A Timely Start

This article is a follow-up to the lightning talk I delivered at the recent YAPC::Europe 2005 that took place in Braga, Portugal: "Perl Vs. Korn Shell: 1-1." I presented two case studies taken from my experience as Perl expert at the Agency (they have asked me to remain discreet about their real name, but rest reassured, it's not the CIA, it's a European agency).

In the first case, I explained how I had rewritten a heavily used Korn shell script in Perl, in the process bringing its execution time from a half-hour down to ten seconds. The audience laughed and applauded loudly at that point of my talk.

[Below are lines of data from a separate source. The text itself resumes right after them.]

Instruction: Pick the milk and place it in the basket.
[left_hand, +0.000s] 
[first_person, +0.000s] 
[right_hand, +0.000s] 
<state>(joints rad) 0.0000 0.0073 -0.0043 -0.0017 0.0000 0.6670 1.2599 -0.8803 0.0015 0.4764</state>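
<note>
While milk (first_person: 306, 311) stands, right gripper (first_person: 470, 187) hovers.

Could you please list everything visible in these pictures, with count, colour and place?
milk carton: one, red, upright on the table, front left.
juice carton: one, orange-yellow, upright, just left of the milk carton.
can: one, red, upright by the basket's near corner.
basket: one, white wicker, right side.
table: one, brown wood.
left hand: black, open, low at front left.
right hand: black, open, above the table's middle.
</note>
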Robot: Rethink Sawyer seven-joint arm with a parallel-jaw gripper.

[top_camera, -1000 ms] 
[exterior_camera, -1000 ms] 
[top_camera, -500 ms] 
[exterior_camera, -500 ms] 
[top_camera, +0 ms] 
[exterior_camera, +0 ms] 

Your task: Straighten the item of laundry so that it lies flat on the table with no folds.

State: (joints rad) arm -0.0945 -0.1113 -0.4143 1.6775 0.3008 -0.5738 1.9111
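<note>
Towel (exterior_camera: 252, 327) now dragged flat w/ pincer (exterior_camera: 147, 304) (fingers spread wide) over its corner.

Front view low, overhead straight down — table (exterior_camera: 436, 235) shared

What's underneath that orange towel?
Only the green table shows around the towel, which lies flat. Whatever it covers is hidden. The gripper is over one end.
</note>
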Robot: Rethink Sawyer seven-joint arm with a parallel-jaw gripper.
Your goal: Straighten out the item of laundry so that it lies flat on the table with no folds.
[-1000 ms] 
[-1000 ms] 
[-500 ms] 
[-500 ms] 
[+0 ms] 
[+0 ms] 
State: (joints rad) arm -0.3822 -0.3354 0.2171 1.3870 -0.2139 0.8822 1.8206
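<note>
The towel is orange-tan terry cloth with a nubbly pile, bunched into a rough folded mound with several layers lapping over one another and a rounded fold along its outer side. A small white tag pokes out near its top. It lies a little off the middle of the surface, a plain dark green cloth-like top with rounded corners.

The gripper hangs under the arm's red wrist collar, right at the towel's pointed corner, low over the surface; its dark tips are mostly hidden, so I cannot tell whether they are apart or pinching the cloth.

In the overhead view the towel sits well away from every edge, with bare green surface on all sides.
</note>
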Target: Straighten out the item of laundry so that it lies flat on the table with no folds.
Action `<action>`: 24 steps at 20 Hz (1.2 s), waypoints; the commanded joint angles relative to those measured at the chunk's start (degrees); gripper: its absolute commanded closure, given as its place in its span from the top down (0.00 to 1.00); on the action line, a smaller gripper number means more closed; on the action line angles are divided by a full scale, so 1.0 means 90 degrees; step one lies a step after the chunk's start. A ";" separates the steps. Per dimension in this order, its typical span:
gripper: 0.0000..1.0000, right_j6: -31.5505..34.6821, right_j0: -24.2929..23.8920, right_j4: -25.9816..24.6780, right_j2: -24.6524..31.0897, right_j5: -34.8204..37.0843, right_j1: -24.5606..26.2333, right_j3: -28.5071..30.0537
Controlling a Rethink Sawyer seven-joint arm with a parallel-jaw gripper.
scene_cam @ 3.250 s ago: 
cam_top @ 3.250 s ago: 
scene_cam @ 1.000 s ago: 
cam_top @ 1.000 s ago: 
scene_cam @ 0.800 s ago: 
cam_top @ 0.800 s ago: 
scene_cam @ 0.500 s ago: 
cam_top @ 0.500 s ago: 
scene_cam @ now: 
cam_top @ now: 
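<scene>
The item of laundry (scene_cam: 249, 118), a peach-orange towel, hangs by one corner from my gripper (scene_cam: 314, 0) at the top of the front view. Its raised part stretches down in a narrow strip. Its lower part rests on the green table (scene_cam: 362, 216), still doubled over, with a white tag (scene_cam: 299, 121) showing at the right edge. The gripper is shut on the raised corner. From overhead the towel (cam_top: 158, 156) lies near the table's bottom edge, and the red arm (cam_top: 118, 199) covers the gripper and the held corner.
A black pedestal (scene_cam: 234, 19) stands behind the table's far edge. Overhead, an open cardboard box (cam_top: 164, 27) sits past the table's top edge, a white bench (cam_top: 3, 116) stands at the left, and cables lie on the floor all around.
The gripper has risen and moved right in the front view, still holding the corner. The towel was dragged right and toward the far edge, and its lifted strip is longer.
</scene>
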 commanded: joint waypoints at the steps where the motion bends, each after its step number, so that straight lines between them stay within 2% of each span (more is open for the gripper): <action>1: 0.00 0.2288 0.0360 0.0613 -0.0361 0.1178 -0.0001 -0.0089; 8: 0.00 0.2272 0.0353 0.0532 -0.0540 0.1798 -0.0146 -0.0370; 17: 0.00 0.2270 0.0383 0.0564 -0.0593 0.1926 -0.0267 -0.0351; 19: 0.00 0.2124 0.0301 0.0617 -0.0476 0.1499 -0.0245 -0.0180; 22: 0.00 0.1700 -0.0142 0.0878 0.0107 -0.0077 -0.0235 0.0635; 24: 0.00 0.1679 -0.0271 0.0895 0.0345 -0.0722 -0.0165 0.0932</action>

Then I proceeded to the second case, where the situation was not so rosy for Perl. One of my colleagues had rewritten a simple ksh script that did a few computations then transferred a file over FTP. The rewrite in Perl ran ten times slower.

Slower?

My job was to investigate. I found a couple of obvious ways of speeding up the Perl script. First I removed hidden calls to subprocesses:

use Shell qw( date which );
# ...
$now   = date();
$where = which 'some_command';

Then I replaced a few use directives with calls to require. If you're going to use the features contained in a module only conditionally, require may be preferable, because perl always executes use directives at compile time.

Take this code:

use Pod::Usage;

# $help set from command-line option
if ($help) {
    pod2usage(-exitstatus => 0);
}

This loads Pod::Usage, even if $help is false. The following change won't help, though:

# $help set from command-line option
if ($help) {
    use Pod::Usage;
    pod2usage(-exitstatus => 0);
}

This just gives the illusion that the program loads Pod::Usage only when necessary. The right answer is:

# $help set from command-line option
if ($help) {
    require Pod::Usage;
    Pod::Usage::pod2usage(-exitstatus => 0);
}

After these changes the situation had improved: the Perl version was only five times slower now. I pulled out the profiler. Sadly, most of the time still went to loading modules, especially Net::FTP. Of course, we always needed that.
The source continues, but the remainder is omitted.